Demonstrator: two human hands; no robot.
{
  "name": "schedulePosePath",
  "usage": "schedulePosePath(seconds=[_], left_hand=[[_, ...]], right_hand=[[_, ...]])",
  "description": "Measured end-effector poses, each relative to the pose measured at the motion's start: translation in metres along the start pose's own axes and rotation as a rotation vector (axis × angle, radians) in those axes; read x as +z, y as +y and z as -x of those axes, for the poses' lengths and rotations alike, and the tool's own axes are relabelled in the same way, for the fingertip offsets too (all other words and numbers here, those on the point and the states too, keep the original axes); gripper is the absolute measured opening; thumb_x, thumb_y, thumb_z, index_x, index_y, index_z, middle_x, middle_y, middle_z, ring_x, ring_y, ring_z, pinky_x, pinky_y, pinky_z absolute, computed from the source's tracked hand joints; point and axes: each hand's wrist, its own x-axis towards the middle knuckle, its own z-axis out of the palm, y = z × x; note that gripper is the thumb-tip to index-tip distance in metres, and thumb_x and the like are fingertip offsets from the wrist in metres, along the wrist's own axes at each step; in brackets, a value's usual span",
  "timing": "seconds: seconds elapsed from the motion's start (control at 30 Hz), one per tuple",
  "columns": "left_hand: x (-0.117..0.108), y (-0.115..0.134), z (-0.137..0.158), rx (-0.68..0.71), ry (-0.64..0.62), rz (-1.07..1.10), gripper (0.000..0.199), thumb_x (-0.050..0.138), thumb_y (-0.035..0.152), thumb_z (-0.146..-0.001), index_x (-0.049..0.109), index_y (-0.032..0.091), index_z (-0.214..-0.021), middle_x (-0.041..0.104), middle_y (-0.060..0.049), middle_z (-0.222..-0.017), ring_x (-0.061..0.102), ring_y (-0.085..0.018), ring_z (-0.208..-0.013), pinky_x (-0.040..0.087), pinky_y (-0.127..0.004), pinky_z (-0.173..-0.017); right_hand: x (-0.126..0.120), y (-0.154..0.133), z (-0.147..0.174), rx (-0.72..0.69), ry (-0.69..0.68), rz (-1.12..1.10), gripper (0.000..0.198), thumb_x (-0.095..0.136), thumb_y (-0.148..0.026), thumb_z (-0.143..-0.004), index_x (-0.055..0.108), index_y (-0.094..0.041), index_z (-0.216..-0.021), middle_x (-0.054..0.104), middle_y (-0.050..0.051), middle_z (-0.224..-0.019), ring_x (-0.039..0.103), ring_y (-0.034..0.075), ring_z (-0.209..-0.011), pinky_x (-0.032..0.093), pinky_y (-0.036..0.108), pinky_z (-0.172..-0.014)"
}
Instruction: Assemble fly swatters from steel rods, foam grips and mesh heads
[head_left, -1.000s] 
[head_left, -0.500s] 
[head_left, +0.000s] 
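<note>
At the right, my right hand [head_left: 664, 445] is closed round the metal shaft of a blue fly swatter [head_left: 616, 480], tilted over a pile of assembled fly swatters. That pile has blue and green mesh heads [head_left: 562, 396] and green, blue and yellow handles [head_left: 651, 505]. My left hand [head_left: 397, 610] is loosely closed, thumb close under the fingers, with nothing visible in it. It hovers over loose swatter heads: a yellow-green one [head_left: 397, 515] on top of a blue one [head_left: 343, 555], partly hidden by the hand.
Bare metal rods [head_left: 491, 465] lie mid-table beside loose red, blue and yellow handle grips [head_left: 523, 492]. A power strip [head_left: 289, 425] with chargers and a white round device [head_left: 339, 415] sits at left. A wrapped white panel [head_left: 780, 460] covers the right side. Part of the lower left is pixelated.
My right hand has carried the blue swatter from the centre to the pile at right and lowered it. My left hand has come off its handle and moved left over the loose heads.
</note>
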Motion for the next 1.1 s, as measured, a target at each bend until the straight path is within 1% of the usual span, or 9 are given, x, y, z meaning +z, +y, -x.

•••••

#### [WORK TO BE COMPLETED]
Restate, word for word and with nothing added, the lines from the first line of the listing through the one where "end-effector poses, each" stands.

#### [RESULT]
Demonstrator: two human hands; no robot.
{
  "name": "schedulePosePath",
  "usage": "schedulePosePath(seconds=[_], left_hand=[[_, ...]], right_hand=[[_, ...]])",
  "description": "Measured end-effector poses, each relative to the pose measured at the motion's start: translation in metres along the start pose's own axes and rotation as a rotation vector (axis × angle, radians) in those axes; read x as +z, y as +y and z as -x of those axes, for the poses' lengths and rotations alike, and the tool's own axes are relabelled in the same way, for the fingertip offsets too (all other words and numbers here, those on the point and the states too, keep the original axes); gripper is the absolute measured opening; thumb_x, thumb_y, thumb_z, index_x, index_y, index_z, middle_x, middle_y, middle_z, ring_x, ring_y, ring_z, pinky_x, pinky_y, pinky_z absolute, computed from the source's tracked hand joints; point and axes: each hand's wrist, its own x-axis towards the middle knuckle, its own z-axis out of the palm, y = z × x; note that gripper is the thumb-tip to index-tip distance in metres, and thumb_x and the like are fingertip offsets from the wrist in metres, along the wrist's own axes at each step; in brackets, a value's usual span",

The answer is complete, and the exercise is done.